Extract each line from the entries below that has the string "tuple" in it.

::: Extracted entries :::

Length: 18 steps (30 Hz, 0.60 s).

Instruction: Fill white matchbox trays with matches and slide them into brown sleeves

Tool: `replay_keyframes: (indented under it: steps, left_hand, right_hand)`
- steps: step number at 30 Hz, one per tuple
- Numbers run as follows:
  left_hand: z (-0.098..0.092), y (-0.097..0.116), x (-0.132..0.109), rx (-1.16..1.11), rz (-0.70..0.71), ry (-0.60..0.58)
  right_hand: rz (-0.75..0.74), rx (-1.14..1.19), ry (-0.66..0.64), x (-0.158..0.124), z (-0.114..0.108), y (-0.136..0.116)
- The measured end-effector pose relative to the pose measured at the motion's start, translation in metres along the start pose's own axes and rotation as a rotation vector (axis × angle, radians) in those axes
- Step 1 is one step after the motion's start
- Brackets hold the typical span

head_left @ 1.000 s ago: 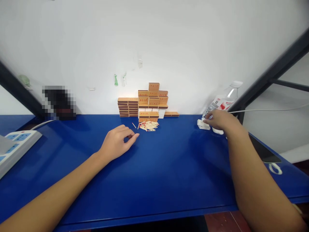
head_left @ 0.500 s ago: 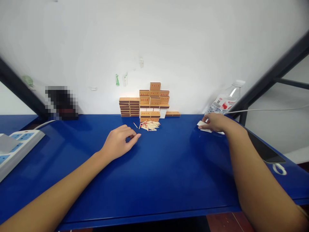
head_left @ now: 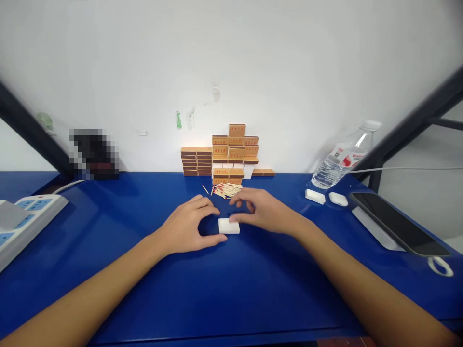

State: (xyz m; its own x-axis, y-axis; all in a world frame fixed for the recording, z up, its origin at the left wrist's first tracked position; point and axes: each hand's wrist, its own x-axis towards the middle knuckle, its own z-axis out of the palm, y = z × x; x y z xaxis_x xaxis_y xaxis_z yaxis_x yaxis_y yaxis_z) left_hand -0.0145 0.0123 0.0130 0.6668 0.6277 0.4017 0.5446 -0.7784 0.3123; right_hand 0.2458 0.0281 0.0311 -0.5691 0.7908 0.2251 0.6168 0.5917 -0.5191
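A small white box (head_left: pixel 228 226), about as big as a matchbox, lies on the blue table (head_left: pixel 202 289) between my hands. My left hand (head_left: pixel 190 224) is open at its left, with the thumb near the front edge and the fingers apart from the thumb. From the right, my right hand (head_left: pixel 258 209) reaches over the box's far right side. Its fingers are curved and apart, and the thumb tip is at the box's top edge; whether it touches I cannot tell. Loose matches (head_left: pixel 226 190) lie in a pile just beyond, in front of stacked matchboxes (head_left: pixel 237 152).
At right are another white box (head_left: pixel 315 196), a white earbud case (head_left: pixel 338 199), a tilted water bottle (head_left: pixel 342 156) and a phone (head_left: pixel 400 224). A power strip (head_left: pixel 32 221) lies at left. The white wall (head_left: pixel 144 72) closes off the back.
My right hand has come from beside the bottle to the middle, and a white box now lies there. My left hand has moved slightly right and nearer, its fingers spreading wider.
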Motion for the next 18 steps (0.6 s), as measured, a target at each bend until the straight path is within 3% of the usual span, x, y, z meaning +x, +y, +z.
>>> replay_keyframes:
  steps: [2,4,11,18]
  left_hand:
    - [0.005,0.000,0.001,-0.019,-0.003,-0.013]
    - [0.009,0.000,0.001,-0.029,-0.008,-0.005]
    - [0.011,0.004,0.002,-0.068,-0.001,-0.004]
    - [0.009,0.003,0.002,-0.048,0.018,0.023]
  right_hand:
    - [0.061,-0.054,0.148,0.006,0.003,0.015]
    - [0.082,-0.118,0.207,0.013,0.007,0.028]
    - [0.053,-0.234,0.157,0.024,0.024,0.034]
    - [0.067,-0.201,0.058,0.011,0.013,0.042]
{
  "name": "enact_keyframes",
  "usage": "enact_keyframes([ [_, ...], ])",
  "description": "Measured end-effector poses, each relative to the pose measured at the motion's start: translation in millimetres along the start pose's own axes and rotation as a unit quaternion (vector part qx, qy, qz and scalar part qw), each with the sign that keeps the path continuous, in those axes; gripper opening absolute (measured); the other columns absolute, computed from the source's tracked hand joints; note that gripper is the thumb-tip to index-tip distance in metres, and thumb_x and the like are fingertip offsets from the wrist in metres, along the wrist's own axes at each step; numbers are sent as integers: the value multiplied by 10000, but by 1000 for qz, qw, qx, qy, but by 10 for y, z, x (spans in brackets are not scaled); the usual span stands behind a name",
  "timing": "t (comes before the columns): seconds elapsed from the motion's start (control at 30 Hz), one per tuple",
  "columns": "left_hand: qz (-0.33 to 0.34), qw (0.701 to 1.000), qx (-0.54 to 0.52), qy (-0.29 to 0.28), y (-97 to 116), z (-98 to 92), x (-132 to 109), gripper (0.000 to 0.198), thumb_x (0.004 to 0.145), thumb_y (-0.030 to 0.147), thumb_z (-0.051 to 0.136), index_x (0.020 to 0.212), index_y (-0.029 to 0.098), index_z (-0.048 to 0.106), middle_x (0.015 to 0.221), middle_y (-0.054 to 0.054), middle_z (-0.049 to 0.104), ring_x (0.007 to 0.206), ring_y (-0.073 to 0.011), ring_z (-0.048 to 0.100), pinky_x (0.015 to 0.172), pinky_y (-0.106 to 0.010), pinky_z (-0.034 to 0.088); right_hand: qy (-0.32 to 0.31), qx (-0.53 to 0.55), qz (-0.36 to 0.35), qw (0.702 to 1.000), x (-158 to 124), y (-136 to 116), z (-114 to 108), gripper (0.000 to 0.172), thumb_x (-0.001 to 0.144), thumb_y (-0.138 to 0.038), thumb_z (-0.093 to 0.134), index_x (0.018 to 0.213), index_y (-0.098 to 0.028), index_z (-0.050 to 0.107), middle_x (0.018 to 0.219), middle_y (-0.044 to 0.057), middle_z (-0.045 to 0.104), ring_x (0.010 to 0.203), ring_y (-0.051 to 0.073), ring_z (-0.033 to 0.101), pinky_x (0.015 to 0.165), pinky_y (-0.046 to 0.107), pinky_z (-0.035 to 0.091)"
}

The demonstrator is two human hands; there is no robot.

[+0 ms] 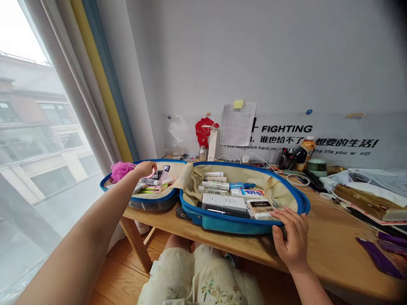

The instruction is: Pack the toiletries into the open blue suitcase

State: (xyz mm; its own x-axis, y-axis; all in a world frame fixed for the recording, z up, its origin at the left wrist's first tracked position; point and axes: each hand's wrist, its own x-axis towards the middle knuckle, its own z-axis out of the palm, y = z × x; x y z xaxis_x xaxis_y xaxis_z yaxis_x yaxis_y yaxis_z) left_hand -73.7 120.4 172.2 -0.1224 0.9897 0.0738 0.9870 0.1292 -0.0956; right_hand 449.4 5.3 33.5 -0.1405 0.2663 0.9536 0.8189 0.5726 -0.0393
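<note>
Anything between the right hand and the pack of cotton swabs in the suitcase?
Nothing visible blocks it: the right hand has its fingers over the near rim of the blue suitcase, right beside the pack of cotton swabs. Whether they touch is unclear.

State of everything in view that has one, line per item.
Suitcase: open, both halves holding items
Left hand: over left half, grip unclear
Right hand: open, fingers at right half's rim
Pink bath puff: bunched
Cotton swab pack: lying in right half
Orange bottle: upright, capped
</note>
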Motion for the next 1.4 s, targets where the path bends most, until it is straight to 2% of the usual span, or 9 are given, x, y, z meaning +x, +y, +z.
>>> enact_keyframes([
  [0.13, 40, 998, 2, -39, -50, 134, -30, 365, 697, 245, 538, 1023, 259, 702, 1062, -22, 714, 994, -206, 647, 852, -256, 480, 10, -3, -4, 1000, 6, -6, 12, 248, 937, -334, 417, 1046, -224, 612, 996, 77, 680, 1098, 261, 594, 1069, 480, 307],
  [0.3, 114, 991, -3, -62, 199, 216, -47, 448, 771, 434, 545, 1171, 273, 669, 1208, -38, 674, 1091, -213, 616, 947, -275, 447, 8, -5, -2, 1000, -8, 9, 21, 252, 939, -346, 415, 1034, -222, 613, 1000, 80, 677, 1105, 266, 593, 1069, 486, 308],
  [0.43, 152, 987, 3, -58, 388, 243, -78, 476, 747, 502, 595, 1158, 275, 674, 1215, -42, 675, 1135, -241, 590, 1008, -310, 411, 0, -11, -4, 1000, -13, 15, 4, 248, 937, -336, 419, 1058, -227, 605, 1007, 76, 676, 1104, 259, 593, 1063, 476, 319],
  [0.53, 151, 988, 3, -40, 445, 205, -76, 453, 781, 488, 577, 1149, 239, 665, 1199, -68, 683, 1134, -252, 593, 992, -320, 424, -2, -12, -4, 1000, -8, 7, -5, 247, 940, -333, 412, 1067, -230, 598, 1010, 76, 674, 1105, 256, 589, 1061, 475, 321],
  [0.67, 120, 993, -14, 14, 552, 4, -17, 499, 924, 493, 377, 1256, 174, 567, 1212, -124, 662, 1046, -252, 640, 881, -322, 479, -4, -8, -5, 1000, -6, 0, -6, 242, 941, -331, 412, 1061, -230, 597, 1012, 77, 673, 1110, 258, 582, 1067, 482, 311],
  [0.77, 130, 989, -28, 59, 791, -188, 13, 500, 971, 459, 278, 1351, 189, 460, 1300, -120, 606, 1070, -233, 632, 872, -306, 479, -1, -4, -6, 1000, -6, -3, -4, 238, 935, -316, 427, 1070, -218, 596, 1023, 85, 674, 1120, 262, 577, 1074, 487, 304],
  [0.87, 188, 980, -27, 66, 1160, -281, -12, 462, 947, 451, 380, 1343, 232, 470, 1304, -81, 607, 1100, -223, 614, 905, -295, 465, 6, 0, -2, 1000, 3, -11, -2, 230, 929, -311, 435, 1065, -220, 596, 1017, 82, 676, 1122, 264, 580, 1072, 486, 310],
  [1.07, 274, 962, 21, -1, 1785, -136, -93, 375, 869, 405, 524, 1198, 249, 613, 1135, -51, 700, 1003, -217, 645, 845, -277, 482, 8, -2, -2, 1000, 16, -25, -4, 228, 931, -309, 430, 1065, -226, 594, 1001, 75, 677, 1109, 256, 588, 1069, 478, 314],
  [1.4, 278, 958, 57, -36, 2014, -57, -67, 359, 868, 350, 550, 1200, 227, 606, 1217, -85, 674, 1085, -238, 626, 906, -342, 486, 12, 10, 4, 1000, 23, -43, -6, 223, 907, -285, 451, 1062, -235, 604, 1022, 63, 673, 1119, 246, 581, 1079, 458, 298],
])
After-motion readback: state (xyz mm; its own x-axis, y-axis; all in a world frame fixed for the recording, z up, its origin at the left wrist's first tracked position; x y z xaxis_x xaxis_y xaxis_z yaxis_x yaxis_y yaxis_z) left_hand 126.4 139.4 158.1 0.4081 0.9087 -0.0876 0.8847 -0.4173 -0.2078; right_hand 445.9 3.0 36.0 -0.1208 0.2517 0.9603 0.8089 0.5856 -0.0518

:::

• Output below
- steps: step number at 30 Hz, one per tuple
  "timing": "t (comes before the columns): seconds elapsed from the motion's start (control at 30 Hz), one per tuple",

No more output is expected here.